Some of the complications that may arise after the completion of an external DCR procedure include:
It is commonplace for individuals who have undergone the external DCR procedure to experience mild to moderate bruising and swelling; this should, however, last for about 2 weeks. You can keep applying cold packs on the area for the next 3 days after the surgery. You can use an extra pillow when sleeping at night; this would likewise aid in minimizing swelling. Another key point to take note of is the need to avoid strenuous physical activities that may cause the straining of the surgical site, and consequently slowing the healing process. You should also avoid eating hot foods for the next 24 hours after surgery.
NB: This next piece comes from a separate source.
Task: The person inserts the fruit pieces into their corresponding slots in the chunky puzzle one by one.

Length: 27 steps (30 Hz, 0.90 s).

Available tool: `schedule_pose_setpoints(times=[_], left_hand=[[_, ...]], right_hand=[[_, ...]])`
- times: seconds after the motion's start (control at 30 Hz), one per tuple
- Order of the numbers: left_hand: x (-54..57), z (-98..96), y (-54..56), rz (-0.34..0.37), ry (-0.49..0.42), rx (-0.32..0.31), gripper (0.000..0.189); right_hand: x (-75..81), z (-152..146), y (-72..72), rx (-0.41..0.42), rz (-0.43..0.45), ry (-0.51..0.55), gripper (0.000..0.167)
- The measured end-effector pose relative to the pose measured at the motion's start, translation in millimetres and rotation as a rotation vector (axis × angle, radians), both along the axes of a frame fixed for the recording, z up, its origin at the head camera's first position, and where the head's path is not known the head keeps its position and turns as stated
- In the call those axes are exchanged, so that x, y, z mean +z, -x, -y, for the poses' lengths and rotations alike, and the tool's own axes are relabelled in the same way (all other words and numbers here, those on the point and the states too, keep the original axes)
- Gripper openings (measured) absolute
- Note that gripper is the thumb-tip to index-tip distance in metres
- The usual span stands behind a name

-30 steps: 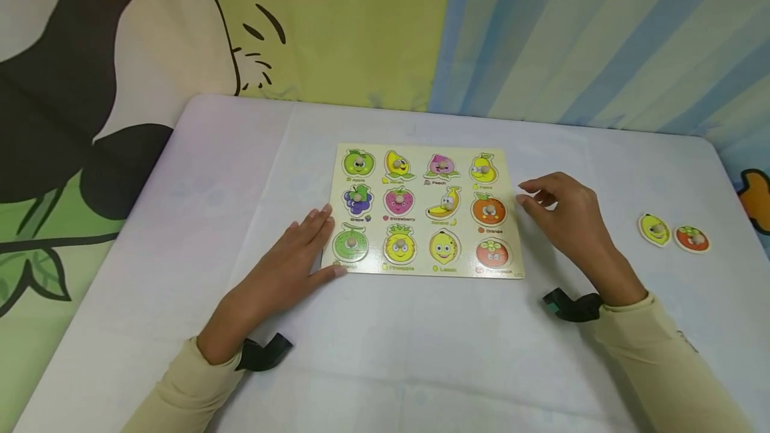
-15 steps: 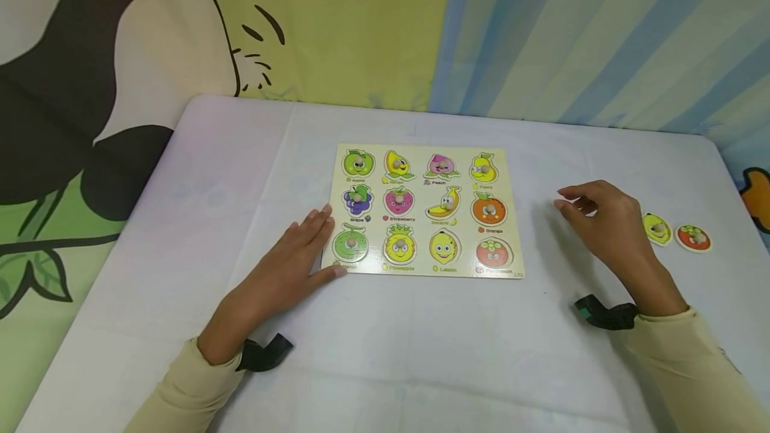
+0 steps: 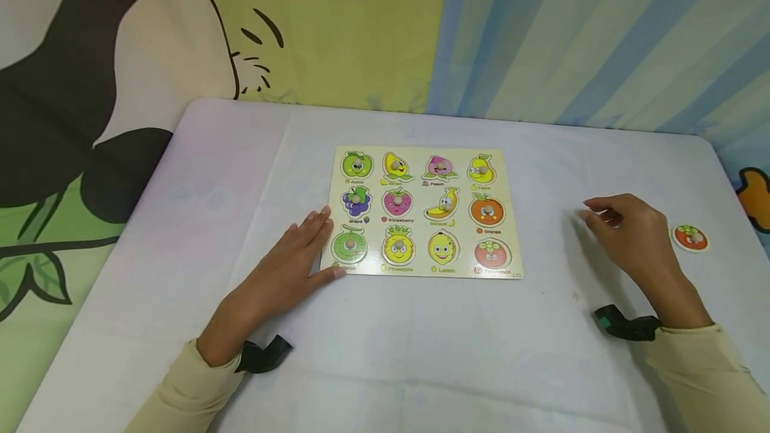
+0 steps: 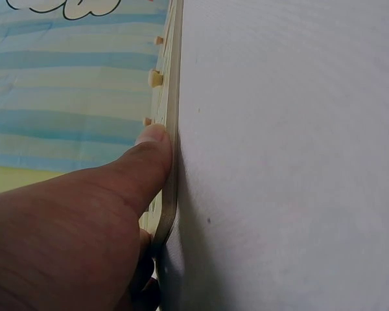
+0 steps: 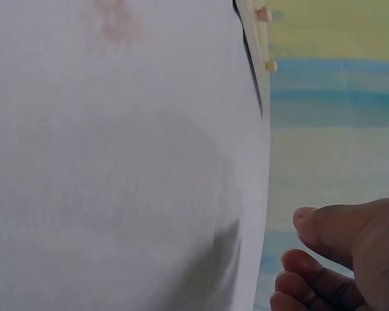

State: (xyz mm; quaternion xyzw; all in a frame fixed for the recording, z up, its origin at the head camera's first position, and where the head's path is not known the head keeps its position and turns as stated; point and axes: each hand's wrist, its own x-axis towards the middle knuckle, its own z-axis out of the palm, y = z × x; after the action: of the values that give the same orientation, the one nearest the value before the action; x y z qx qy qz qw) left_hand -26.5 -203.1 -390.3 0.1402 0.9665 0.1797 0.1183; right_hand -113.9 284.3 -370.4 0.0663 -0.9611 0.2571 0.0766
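A wooden fruit peg puzzle board [image 3: 422,239] lies flat on the table. Knobbed pieces fill most of its slots, while the printed lemon slot [image 3: 443,248] and persimmon slot [image 3: 492,254] show no knobs. My left hand [image 3: 283,269] rests at the board's near left corner, fingers extended at the left edge and thumb [image 4: 142,162] against the near edge. To the right of the board, my right hand [image 3: 631,236] hovers over the table, thumb and fingers loosely bent with nothing between them. Just beyond it lies a red persimmon piece [image 3: 690,238]; the lemon piece is hidden behind the hand.
A white cloth covers the table [image 3: 409,339]. Behind it hangs a printed curtain [image 3: 337,25] with yellow and striped blue areas. Black wrist mounts [image 3: 265,354] sit at both cuffs.
My right hand has moved right and toward me, away from the board's right edge, and now covers the lemon piece. My left hand and the board have stayed put.
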Motion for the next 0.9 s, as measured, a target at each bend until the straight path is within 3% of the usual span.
schedule_pose_setpoints(times=[0.37, 0.53, 0.9], left_hand=[[1.2, -0.2, 0.1, 0.003, 0.005, 0.003, 0.088], [2.4, -0.6, -0.7, -0.008, 0.003, -0.001, 0.088], [2.0, -0.3, -0.5, 0.001, 0.000, 0.004, 0.088]], right_hand=[[2.9, -19.6, -2.3, -0.036, -0.014, -0.075, 0.025], [5.0, -30.1, -2.9, -0.091, 0.025, -0.103, 0.025], [-6.7, -49.4, 0.1, -0.172, 0.054, -0.149, 0.026]])
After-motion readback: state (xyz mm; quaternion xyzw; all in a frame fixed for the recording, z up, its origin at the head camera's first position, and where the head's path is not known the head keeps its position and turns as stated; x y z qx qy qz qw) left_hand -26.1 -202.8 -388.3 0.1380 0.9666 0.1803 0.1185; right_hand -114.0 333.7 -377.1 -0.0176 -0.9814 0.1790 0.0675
Again, you should avoid blowing your nose for one week after external DCR protocol. Furthermore, blowing of nose can cause the stent to slip out of position – it is for this reason that you are also advised not to rub your eyes after an external DCR surgery. You may, however, have to blow your nose after this period to free it from blood clot – your oculoplastic surgeon will guide you on this. In case of sneezing, you should intentionally open your mouth when doing so within the 7 days after the procedure.
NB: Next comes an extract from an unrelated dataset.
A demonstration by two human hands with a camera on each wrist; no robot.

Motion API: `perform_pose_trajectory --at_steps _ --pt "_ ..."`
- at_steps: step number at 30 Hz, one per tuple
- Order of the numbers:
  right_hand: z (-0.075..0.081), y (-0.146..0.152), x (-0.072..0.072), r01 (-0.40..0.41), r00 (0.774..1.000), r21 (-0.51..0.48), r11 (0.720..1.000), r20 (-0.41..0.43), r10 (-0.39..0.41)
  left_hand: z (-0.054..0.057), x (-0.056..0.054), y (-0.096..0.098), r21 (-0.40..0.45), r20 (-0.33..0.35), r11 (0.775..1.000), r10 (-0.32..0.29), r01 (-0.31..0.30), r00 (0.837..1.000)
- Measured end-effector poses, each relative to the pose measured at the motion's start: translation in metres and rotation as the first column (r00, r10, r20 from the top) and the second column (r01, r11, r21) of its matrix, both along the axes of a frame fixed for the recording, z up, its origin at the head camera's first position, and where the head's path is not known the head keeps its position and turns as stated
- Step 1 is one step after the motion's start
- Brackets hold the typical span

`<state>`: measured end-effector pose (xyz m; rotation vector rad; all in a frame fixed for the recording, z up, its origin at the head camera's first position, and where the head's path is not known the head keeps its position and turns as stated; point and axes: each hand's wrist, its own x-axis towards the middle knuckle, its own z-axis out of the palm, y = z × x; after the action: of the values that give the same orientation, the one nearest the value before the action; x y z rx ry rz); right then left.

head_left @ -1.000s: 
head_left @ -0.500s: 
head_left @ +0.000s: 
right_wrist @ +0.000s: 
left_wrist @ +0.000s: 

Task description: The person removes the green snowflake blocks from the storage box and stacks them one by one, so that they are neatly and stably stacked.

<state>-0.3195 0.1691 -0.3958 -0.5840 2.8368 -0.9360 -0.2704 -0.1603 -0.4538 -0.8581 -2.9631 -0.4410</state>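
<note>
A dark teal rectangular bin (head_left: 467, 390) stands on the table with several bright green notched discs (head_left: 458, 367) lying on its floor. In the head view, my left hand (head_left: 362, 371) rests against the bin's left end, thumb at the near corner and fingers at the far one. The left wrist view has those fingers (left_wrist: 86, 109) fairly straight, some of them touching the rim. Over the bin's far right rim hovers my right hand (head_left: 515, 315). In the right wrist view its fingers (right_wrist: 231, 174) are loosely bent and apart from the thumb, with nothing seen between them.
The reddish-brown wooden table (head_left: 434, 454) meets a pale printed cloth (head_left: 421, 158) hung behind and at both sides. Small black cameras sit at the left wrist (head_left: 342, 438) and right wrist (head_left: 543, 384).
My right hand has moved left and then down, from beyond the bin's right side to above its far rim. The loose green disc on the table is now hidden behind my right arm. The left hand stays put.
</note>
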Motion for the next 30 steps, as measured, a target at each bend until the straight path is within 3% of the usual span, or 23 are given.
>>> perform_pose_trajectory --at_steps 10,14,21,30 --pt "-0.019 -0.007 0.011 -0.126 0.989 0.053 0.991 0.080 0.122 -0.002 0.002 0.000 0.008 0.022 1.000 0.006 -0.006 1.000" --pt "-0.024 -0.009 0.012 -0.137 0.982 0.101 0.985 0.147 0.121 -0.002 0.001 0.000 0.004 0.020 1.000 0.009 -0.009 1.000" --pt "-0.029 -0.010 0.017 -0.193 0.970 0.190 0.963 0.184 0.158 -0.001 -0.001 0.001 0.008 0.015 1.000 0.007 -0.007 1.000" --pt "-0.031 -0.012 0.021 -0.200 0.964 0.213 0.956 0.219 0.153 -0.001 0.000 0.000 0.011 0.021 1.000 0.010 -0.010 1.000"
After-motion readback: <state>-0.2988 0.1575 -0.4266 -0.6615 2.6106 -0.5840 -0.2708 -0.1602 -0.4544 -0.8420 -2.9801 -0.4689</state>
The best external DCR treatment regimen will also incorporate a follow-up which would allow the surgeon to properly monitor the status of the tear pathway, as well as how well the patient is recovering. The follow-up can be between 2 – 3 months. Still on concerning postoperative care; the surgeon will prescribe some medications which you will have to take for the next one week after the completion of the surgery. You will also be given eye ointment. The suture used in closing up the incisions will be removed after one week or thereabout while the tubes will be taken out after 6 – 8 weeks post-operation.
The external DCR surgical procedure is replete with several intricate steps that must be done with tremendous care and professionalism. And, in case you are wondering, “where can I get a top external DCR clinic near me to address this blocked tear duct issue?”, you need not search any further as The Esthetic Clinics is equipped with the right facilities to deliver quality external DCR treatment services to you. With our team of experienced specialists, led by highly revered, Dr. Debraj Shome– a certified cosmetic surgeon and oculoplastic surgeon – you will surely have your external DCR surgery in India without any havoc. We can only guarantee you quality care that we appreciably take care of your condition – nasolacrimal duct obstruction. We look forward to assessing your case to design an excellent external DCR treatment regimen for you.
It is not in our habit to put out an impression that would be misleading to our prospective patients. This is even more tenable considering the many steps that are involved in this particular procedure. Owing to this, the cost of external DCR surgery, as your case is concerned, can only be given with assuredness if we can comprehensively evaluate your situation. Notwithstanding, you should bear in mind that factors such as the extent of tear duct blockage, prescriptions, hospital stay, length of the follow-up session, and the distance between your residence and clinic will influence the price of external DCR surgery
Dr. Debraj Shome is Director and Co founder of The Esthetic Clinics. He has been rated amongst the top surgeons in India by multiple agencies. The Esthetic Clinics patients include many international and national celebrities who prefer to opt for facial cosmetic surgery and facial plastic surgery in Mumbai because The Esthetic Clinics has its headquarters there.